Wird ein Betrieb durch die Arbeitsschutzbehörden der Länder oder des technischen Aufsichtsdienstes der Unfallversicherungsträger kontrolliert, werden die Anforderungen dieser Regeln als Maßstab genommen.
Karin Erhard, Mitglied des geschäftsführenden Hauptvorstands der IG BCE, betont: „Das ist insgesamt ein Erfolg der gemeinsamen politischen Arbeit von IG BCE und DGB. Bisher fehlte es in der gesamten Viruskrise an verbindlichen Vorgaben für die Umsetzung des Arbeitsschutzes unter Corona-Bedingungen.“ Dieser Zustand sei jetzt beendet. Und das obwohl Teile der Arbeitgeberseite bis zuletzt versucht hätten, diese Regel zu blockieren. „Sie haben damit mehr als deutlich gemacht, dass sie lieber einen zweiten Lockdown der Wirtschaft riskieren als verbindliche Arbeitsschutzregeln zu akzeptieren“, so Erhard.
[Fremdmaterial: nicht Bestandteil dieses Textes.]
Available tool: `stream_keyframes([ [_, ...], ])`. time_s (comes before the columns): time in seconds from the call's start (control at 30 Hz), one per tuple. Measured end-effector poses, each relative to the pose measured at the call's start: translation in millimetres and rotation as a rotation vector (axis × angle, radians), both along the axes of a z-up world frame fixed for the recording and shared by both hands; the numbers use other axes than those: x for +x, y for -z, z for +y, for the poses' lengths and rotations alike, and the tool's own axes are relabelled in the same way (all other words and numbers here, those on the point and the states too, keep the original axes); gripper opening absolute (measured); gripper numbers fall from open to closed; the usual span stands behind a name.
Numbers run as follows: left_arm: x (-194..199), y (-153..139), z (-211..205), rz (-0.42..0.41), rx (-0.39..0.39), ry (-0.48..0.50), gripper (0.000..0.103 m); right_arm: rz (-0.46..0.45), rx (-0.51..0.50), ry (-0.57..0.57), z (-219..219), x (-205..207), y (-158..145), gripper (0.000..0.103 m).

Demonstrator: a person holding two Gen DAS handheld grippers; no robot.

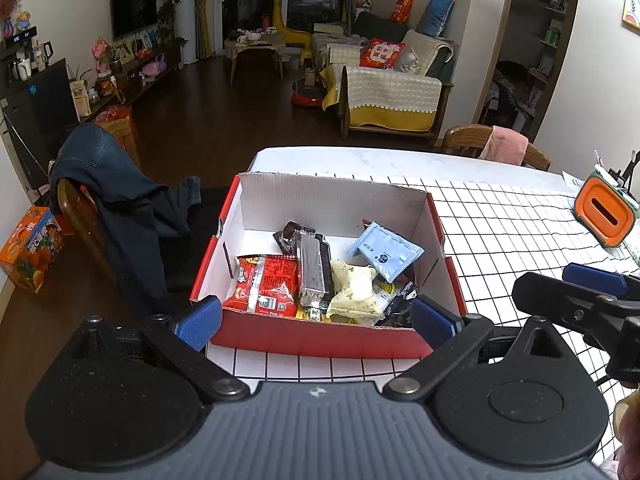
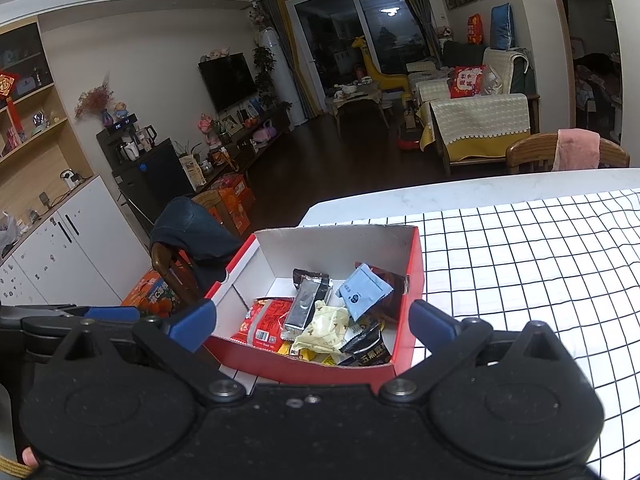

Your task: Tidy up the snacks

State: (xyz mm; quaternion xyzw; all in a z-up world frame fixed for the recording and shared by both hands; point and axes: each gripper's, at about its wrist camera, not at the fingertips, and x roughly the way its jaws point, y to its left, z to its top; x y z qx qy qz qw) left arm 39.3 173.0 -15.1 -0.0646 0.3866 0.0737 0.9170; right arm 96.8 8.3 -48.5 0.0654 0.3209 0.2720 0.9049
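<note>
left gripper (image 1: 316, 322) released, empty, jaws straddling the near wall of the red box (image 1: 320, 340); snacks just ahead inside. right gripper (image 2: 312, 326) likewise released, equally near.

Dim evening room, bright tabletop, in two fisheye views.
A ceiling lamp reflects in the dark glass door (image 2: 384, 36); the far room falls into shadow while the gridded tablecloth (image 2: 540, 264) glares nearly white. Straight lines bow toward black, vignetted corners. Snack wrappers read sharp; distant furniture is soft and grainy.
</note>
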Motion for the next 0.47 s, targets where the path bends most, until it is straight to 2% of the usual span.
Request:
stream_keyframes([
  [0.47,-3.1,4.1,-4.7,0.015,-0.006,0.013,0.102,0.016,0.009,0.017,-5.2,-1.9,2.3,0.103],
])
Sie unterstreicht, dass die nun vorliegende Regelung für die IG BCE ein klassischer Kompromiss sei: „Zwar ist vieles auf Druck der Arbeitgeber vage und unkonkret geblieben, allerdings können unsere Betriebsrätinnen und Betriebsräte jetzt endlich mit den Arbeitgebern über die konkrete Umsetzung der Schutzmaßnahmen im Betrieb verhandeln.“
Denn das Papier enthält viele „Kann“- und „Soll“-Regelungen. So werden Ausführungen zum Tragen von Mund-Nase-Schutzmasken (MNS-Masken) getroffen, die auf bisher noch nicht belegten Annahmen beruhen. Zudem wird die Belastung durch das permanente Tragen nicht durch zusätzliche Tragepausen gewürdigt. Eine präzise Vorgabe für den Qualitätsstandard von Masken fehlt ebenfalls.
Mit Blick auf das Abstandsgebot finden sich in den Arbeitsschutzregeln auch Abweichungen von der Abstandswahrung von mindestens 1,5 Metern. Auch die dazu genutzte Begrifflichkeit „betriebstechnische Gründe“ bleibt völlig ungeklärt.
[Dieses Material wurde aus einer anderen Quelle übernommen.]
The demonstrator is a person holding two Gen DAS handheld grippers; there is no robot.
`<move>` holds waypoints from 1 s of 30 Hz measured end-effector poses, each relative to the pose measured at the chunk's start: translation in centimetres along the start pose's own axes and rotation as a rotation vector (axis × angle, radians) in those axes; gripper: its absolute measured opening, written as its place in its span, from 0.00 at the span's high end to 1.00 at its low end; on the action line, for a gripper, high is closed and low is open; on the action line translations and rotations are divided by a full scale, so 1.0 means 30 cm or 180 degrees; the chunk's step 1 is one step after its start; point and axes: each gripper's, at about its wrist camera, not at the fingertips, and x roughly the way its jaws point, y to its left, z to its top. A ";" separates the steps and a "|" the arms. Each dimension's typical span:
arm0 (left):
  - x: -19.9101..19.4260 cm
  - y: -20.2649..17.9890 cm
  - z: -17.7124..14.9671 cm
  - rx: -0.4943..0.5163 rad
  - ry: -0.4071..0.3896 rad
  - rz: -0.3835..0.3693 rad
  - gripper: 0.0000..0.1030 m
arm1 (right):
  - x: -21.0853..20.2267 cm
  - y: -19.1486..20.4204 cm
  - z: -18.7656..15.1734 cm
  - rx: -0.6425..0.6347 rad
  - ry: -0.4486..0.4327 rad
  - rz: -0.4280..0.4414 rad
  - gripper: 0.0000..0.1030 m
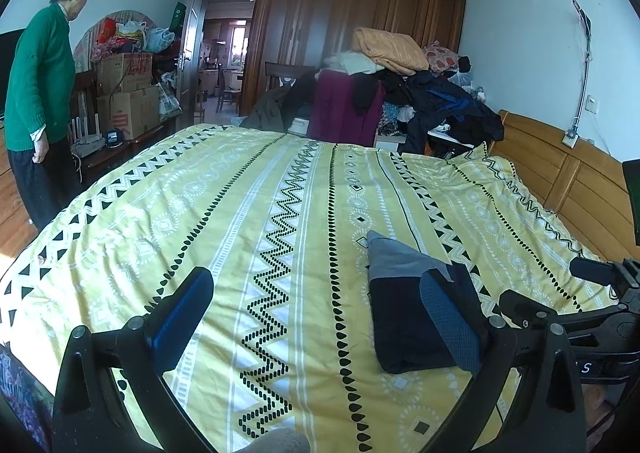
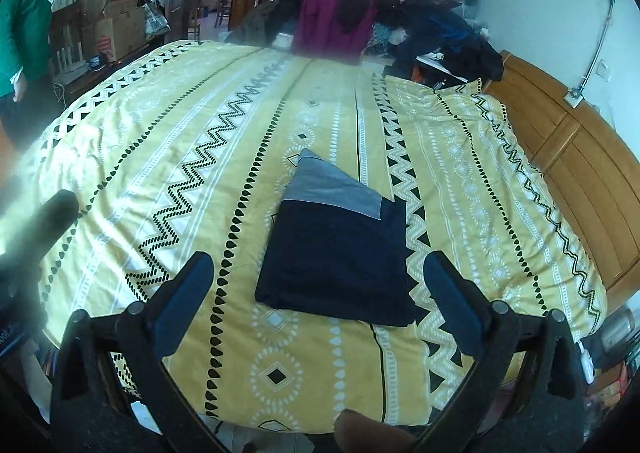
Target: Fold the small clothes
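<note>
Left to right. A person in a green sweater (image 1: 38, 81) stands off the bed's far left corner, well apart from the work. My left gripper (image 1: 320, 317) hovers over the near edge of the bed (image 1: 160, 221); its fingers (image 1: 184, 313) are spread wide, holding nothing. The folded garment (image 2: 340, 253), dark navy with a grey band at its far end, lies flat on the yellow patterned cover, right of centre and close to the near edge. My right gripper (image 2: 324, 301) hangs just short of the garment's near edge, fingers (image 2: 456, 305) also spread, one to either side of it, not touching as far as I can tell. A clothes pile (image 1: 420, 93) sits beyond the bed's far edge.

Step, as I judge it: this piece looks folded into a neat rectangle, so the fold seems done or on its last tidy. Next move likely calls for either a final half-fold, pinching the near edge and carrying it to the grey band, or setting it aside.
</note>
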 end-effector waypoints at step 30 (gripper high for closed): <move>0.011 -0.036 -0.009 0.0061 0.0000 -0.0113 0.00 | 0.002 0.013 -0.024 -0.0073 -0.0066 0.0199 0.00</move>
Warum sind die Arbeitsschutzregeln als Erfolg zu bewerten?
Bisher gab es nur seit Mitte April die Arbeitsschutzstandards des BMAS, die relativ weiche Rahmenvorgaben für die Beachtung des Arbeitsschutzes in den Betrieben vorgaben. Diese Arbeitsschutzstandards der Bundesregierung erfüllen nach Auffassung erster Entscheidungen der Rechtsprechung nicht die Anforderungen an eine Maßnahme des Gesundheitsschutzes i.S.v. § 87 Abs. 1 Nr. 7 BetrVG und sind nicht rechtsverbindlich. Die Betriebsräte konnten sich somit nicht auf die Arbeitsschutzstandards berufen, um betriebliche Regelungen zum Arbeitsschutz mit Blick auf den Corona-Virus zu initiieren. Die Arbeitsschutzregeln hingegen sind von den fünf staatlichen Arbeitsschutzausschüssen des Bundesministeriums für Arbeit und Soziales erarbeitet worden. Es gibt folgende fünf Ausschüsse: Arbeitsmedizin, Arbeitsstätten, Betriebssicherheit, Biologische Arbeitsstoffe und Gefahrstoffe. In jedem der Ausschüsse sind Vertreter*innen der Gewerkschaften, Arbeitgeber, Länderbehörden, gesetzlichen Unfallversicherung und Wissenschaft gleichermaßen vertreten. Alle Ausschüsse haben über die Regel abgestimmt und ihr zugestimmt. Das BMAS hat nach einer rechtsförmlichen Prüfung die Regel im Gemeinsamen Ministerialblatt veröffentlicht.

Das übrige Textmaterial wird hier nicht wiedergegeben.